The financial cost of the whole matter includes $193,000 in appellate attorney fees to law firms that represented the victorious plaintiffs, a sum that, like the payout to them, will come from the state’s general budget. Since Gritzner will soon determine trial costs accrued in the matter, Iowa State University, whose spokesman, John McCarroll, has said it will use the verdict to guide future trademark matters, figures to irk a few taxpayers, who, according to the AP account, will foot the bill.

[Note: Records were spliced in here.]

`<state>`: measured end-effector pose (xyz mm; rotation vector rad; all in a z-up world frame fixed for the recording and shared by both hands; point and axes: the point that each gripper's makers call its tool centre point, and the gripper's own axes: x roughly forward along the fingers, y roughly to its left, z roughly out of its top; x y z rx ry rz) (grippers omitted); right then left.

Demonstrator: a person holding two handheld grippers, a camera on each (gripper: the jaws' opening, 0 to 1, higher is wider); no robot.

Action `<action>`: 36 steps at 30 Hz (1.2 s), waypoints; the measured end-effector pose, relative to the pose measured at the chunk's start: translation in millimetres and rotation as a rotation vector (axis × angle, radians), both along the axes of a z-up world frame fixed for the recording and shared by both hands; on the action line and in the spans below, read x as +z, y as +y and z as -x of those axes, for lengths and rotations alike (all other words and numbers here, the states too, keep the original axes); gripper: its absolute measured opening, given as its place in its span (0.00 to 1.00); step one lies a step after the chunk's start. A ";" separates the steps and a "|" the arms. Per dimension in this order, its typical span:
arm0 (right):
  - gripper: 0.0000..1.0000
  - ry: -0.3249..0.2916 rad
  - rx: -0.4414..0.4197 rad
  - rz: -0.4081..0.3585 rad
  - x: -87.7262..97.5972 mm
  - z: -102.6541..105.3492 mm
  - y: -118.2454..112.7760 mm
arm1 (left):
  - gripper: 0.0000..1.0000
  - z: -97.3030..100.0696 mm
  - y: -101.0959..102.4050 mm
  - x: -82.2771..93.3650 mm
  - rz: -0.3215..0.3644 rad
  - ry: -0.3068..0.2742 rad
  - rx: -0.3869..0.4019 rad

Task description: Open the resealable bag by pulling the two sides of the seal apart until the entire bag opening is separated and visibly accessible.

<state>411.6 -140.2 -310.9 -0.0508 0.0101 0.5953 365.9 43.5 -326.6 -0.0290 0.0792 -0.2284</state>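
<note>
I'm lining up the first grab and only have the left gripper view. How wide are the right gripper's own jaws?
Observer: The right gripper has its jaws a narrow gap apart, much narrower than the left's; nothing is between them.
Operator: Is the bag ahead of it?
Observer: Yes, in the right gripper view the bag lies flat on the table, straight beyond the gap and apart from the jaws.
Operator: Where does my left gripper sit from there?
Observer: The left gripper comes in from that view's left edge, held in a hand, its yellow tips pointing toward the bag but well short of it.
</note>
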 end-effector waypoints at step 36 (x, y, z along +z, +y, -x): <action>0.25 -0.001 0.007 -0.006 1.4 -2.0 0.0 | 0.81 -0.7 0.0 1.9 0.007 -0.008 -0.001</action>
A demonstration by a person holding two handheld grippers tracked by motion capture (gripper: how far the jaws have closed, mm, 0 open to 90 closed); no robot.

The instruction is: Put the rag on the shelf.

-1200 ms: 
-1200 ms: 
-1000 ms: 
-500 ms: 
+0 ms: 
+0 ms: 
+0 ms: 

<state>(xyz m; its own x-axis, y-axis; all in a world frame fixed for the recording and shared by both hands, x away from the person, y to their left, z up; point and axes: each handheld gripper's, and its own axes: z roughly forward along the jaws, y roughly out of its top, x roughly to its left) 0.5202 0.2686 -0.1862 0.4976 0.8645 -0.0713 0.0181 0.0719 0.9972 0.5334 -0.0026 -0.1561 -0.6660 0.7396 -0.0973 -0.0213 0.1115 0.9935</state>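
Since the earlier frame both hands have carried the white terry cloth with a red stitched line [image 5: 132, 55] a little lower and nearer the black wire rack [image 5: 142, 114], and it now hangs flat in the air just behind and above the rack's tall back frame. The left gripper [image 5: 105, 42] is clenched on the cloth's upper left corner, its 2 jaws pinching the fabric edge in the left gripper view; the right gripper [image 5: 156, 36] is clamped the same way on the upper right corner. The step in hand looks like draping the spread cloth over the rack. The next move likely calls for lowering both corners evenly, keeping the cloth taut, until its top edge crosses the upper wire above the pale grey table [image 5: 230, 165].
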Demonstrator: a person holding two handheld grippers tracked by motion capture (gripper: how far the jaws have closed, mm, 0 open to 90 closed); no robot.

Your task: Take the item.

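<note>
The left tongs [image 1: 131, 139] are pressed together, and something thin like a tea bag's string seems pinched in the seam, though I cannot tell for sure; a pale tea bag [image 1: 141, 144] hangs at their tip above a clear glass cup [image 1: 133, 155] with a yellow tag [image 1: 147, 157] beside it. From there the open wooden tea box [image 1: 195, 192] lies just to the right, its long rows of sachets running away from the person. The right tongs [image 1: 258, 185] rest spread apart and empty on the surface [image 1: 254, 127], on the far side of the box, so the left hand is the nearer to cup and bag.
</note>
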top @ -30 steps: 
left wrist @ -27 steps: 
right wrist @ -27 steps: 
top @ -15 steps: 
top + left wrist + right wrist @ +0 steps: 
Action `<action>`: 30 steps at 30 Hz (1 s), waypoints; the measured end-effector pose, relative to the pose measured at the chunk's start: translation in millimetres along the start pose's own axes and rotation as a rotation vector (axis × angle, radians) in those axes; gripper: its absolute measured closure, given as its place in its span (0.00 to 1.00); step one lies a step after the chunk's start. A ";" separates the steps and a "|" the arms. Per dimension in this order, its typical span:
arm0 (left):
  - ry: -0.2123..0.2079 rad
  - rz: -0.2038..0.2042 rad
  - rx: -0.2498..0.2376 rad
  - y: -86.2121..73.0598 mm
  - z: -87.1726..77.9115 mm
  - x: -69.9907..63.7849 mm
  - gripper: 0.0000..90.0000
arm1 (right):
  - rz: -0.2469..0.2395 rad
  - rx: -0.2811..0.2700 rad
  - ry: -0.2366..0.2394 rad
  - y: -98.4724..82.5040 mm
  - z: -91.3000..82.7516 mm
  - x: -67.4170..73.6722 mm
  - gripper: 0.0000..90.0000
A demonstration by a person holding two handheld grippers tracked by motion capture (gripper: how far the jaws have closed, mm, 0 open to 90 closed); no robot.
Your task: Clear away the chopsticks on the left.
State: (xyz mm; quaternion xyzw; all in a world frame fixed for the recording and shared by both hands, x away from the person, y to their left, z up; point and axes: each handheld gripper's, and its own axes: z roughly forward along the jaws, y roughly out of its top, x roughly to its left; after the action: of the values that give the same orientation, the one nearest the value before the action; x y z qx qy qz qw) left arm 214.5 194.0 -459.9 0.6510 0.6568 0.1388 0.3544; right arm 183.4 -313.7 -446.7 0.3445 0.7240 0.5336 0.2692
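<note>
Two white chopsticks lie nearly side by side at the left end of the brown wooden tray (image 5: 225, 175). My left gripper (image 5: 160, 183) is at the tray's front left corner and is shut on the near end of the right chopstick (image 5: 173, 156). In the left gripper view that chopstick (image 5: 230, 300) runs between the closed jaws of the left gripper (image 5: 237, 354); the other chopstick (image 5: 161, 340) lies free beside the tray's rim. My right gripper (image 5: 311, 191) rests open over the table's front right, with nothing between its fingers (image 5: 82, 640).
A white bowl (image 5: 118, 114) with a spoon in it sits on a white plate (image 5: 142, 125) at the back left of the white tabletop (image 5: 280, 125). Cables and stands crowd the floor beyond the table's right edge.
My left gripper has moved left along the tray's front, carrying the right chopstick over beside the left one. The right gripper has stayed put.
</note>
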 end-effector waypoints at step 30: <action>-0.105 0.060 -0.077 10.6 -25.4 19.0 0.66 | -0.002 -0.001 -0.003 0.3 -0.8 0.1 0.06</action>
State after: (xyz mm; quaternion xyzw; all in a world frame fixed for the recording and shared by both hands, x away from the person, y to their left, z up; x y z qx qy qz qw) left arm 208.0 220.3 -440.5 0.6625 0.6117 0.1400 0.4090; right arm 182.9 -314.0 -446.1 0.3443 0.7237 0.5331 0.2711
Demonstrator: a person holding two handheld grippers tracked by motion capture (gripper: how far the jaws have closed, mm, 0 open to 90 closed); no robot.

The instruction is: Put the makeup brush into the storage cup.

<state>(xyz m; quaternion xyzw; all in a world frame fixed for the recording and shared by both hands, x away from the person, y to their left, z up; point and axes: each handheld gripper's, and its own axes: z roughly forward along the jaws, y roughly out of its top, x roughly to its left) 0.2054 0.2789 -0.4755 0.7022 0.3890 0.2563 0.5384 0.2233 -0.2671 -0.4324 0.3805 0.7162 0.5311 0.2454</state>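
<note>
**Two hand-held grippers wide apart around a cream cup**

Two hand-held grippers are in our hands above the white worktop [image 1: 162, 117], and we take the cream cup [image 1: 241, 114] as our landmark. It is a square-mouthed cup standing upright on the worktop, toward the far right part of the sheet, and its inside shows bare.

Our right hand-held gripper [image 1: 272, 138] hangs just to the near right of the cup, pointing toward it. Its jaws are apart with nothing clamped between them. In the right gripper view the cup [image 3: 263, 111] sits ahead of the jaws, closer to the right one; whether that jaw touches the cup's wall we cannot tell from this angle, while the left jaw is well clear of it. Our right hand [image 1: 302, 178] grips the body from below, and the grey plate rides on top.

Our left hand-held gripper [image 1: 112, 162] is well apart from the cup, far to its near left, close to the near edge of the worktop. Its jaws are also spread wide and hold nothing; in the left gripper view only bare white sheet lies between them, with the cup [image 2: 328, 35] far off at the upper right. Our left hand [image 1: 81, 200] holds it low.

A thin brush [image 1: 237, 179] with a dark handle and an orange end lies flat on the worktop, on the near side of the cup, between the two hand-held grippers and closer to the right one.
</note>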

The entire case has its roots in a November 2012 Des Moines Register article on the group’s fight to legalize marijuana, with the members’ shirt bearing the aforementioned logo, mascot and leaf and the declaration that “Freedom is NORML at ISU.” Soon after then-Governor Terry Branstad desired to know whether the pro-weed platform had gained ground through the university’s assistance, administrators cracked down on the use of logos on shirts that depict “drugs and drug paraphernalia that are illegal or unhealthful.” That alteration landed their employer in court and ultimately led lead attorney Robert Corn-Revere to declare “Any time you have courts uphold your constitutional rights when you are challenging state authority, that’s what’s really important.” The plaintiffs’ counselor also tabbed the verdict “an unambiguous win for our clients and for the First Amendment and for an understanding that violating people’s rights isn’t free,” adding “One reason we urge universities to settle early is to avoid these kinds of expenses.”
That final thought is a pretty powerful one, especially, and I mean no harm here, when we live in such litigious times. In other words, the legal system will certainly hear more arguments about the complete legalization of marijuana, but, as the Iowa State University case proves, it already has an unwavering comprehension of the proper exercise of rights regardless of what the debated topic is. Therefore, this registers more as a victory for upholders of free speech (Iowa State must allow the NORML group to produce garments that feature marijuana) than it does for pot advocates, but the current collegiate and alumni just might end up being trailblazers for their cause, too.